Die Beliebtheit von Multivitaminen ist ungebrochen, etwa ein Drittel aller Amerikaner*innen nimmt täglich Multivitamine oder Nahrungsergänzungsmittel ein. Ein günstiger Einfluss auf die Sterblichkeit ist in mehreren Kohortenstudien auch nach 20 Jahren nicht nachweisbar.
Für die Vorbeugung von Herzkreislauf-Erkrankungen oder Krebs durch Multivitaminpräparate gibt es laut Studienergebnissen aus dem Jahr 2014 der "U.S. Preventive Services Task Force" USPSTF keinen Beleg. 2022 wurden diese Ergebnisse durch neue Studienergebnisse nochmal untermauert.
Multivitamine sind auch nicht ohne Risiko:
In zwei randomisierten Studien konnte gezeigt werden, dass die Einnahme von Beta-Carotin bei Rauchern das Lungenkrebsrisiko erhöht.
Vitamin K kann die Wirksamkeit von blutgerinnungshemmenden Medikamenten herabsetzen.
Eine zu hohe Einnahme von Eisen kann bei Menschen, die an Hämochromatose (Eisenspeicherkrankheit) leiden (und dies oft nicht wissen, weil sie noch nicht erkannt wurde) zu Eisenablagerung z.B. im Gehirn führen, was zu kognitiven Einschränkungen führen kann.

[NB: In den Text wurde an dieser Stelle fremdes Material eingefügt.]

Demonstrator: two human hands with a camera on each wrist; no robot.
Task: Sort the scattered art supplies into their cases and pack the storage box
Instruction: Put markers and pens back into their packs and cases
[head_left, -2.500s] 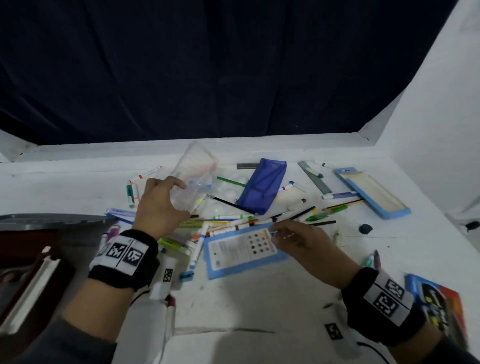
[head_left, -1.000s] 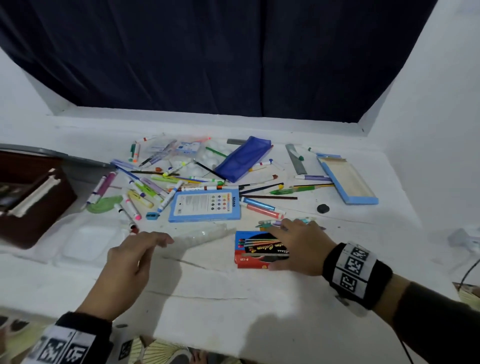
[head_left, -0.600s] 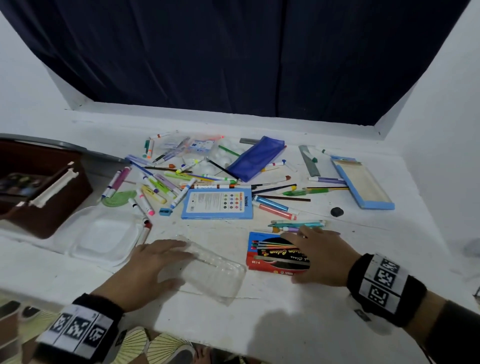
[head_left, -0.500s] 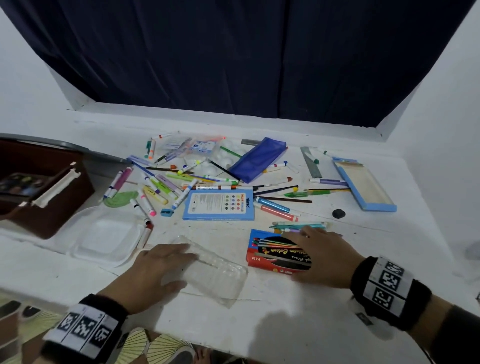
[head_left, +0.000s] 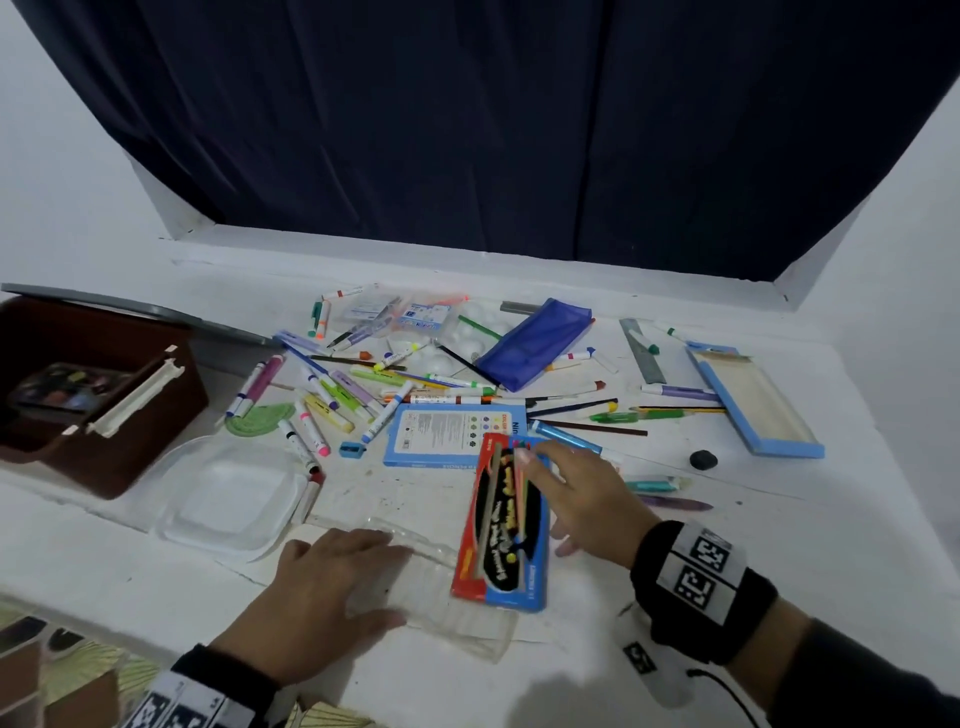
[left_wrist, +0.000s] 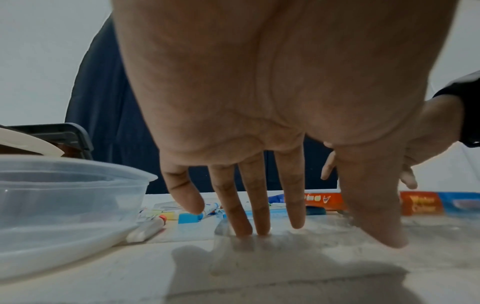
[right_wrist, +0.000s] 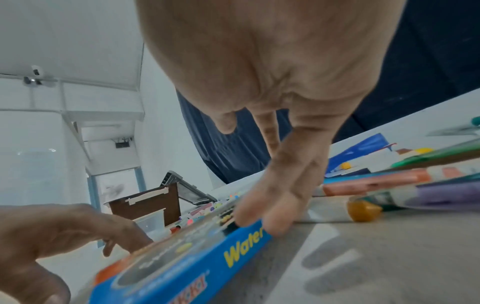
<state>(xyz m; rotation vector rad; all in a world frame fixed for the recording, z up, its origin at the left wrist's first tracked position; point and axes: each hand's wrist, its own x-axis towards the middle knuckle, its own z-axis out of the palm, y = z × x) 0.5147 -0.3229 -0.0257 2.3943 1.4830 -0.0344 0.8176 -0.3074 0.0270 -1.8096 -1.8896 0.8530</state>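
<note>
A red-and-blue water colour box (head_left: 498, 540) lies lengthwise at the near middle of the white table, its near end over the edge of a clear plastic tray (head_left: 452, 618). My right hand (head_left: 582, 499) touches the box's far right edge with straight fingers (right_wrist: 280, 195), thumb spread. The box's blue side (right_wrist: 182, 257) fills the lower right wrist view. To its left my left hand (head_left: 332, 592) rests flat on the clear tray, fingers (left_wrist: 246, 205) straight and pressing down. Many loose markers and pencils (head_left: 337, 395) lie scattered behind.
A brown storage box (head_left: 104, 415) stands at the left edge with a paint palette inside. A clear plastic container (head_left: 234, 493) sits beside it. Further back lie a blue marker case (head_left: 441, 436), a blue pouch (head_left: 535, 340), an open blue case (head_left: 753, 400) and a black eraser (head_left: 704, 459).
The water colour box has turned from crosswise to lengthwise and shifted left onto the clear tray's edge, with my right hand following it. My left hand stays flat on the tray.
</note>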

Kupfer, Kalzium und Zink können die Aufnahme und damit Wirksamkeit von Antibiotika verringern.
Insgesamt hat die Einnahme von Multivitaminen in Studien mit ca. 400.000 Teilnehmer*innen gezeigt, dass dies keinen Einfluss auf die Sterblichkeit hat. Im ersten Jahrzehnt der Einnahme ist die Sterblichkeit sogar um 4 % erhöht und zwar signifikant. Danach ist das Sterberisiko nur noch tendenziell erhöht.
Quelle: Newsletter Deutsches Ärzteblatt vom 28. Juni 2024
Fazit für die Praxis: soll man nun gar keine Multivitamin-Präparate, Spurenelemente oder ähnliches einnehmen? Mein Rat:
Nehmen Sie die empfohlenen und / oder verordneten Nahrungsergänzungsmittel ein und beobachten Sie die Wirkung. Wenn Sie eine deutliche Verbesserung Ihres Gesundheitszustands beobachten, nehmen Sie diese Präparate eine Zeitlang weiter und setzen Sie diese nach 2-3 Wochen wieder ab. Oft sind die Organe dann ausreichend mit Vitaminen, Spurenelementen, etc. versorgt. Bei Bedarf können Sie wieder ein Kur machen!
Achten Sie darauf, ob Sie bei Einnahme von mehreren Präparaten möglicherweise identische Substanzen Substanzen enthalten sind, gerade wenn die Empfehlung von mehreren Verordnern stammen. Vor kurzem hat eine Patient*in 4 verschiedene Präparate eingenommen, in denen jeweils geringere aber auch größere Mengen von Magnesium enthalten waren. Erst nach einer ausführlichen Medikamentenanamnese einschließlich der Nahrungsergänzungsmittel wurde klar, dass die seit Monaten bestehenden Durchfälle dadurch ausgelöst waren. Nach Absetzen der Magnesium-haltigen Präparaten trat eine rasche "Heilung" ein. Wiederholte Magen-Darm-Untersuchungen hätte sich diese Patientin ersparen können.
Ernähren Sie sich gesund. Mediterrane Kost, viel Gemüse, am besten regional (und falls möglich biologisch angebaut), Vollkornprodukte statt Weißmehl, Fleisch und Fisch in Maßen.
Meiden Sie, wo es geht, Fertigprodukte. Diese sind ernährungspyhsiologisch oft ungünstig, teuer und erzeugen viel unnötigen Verpackungsmüll.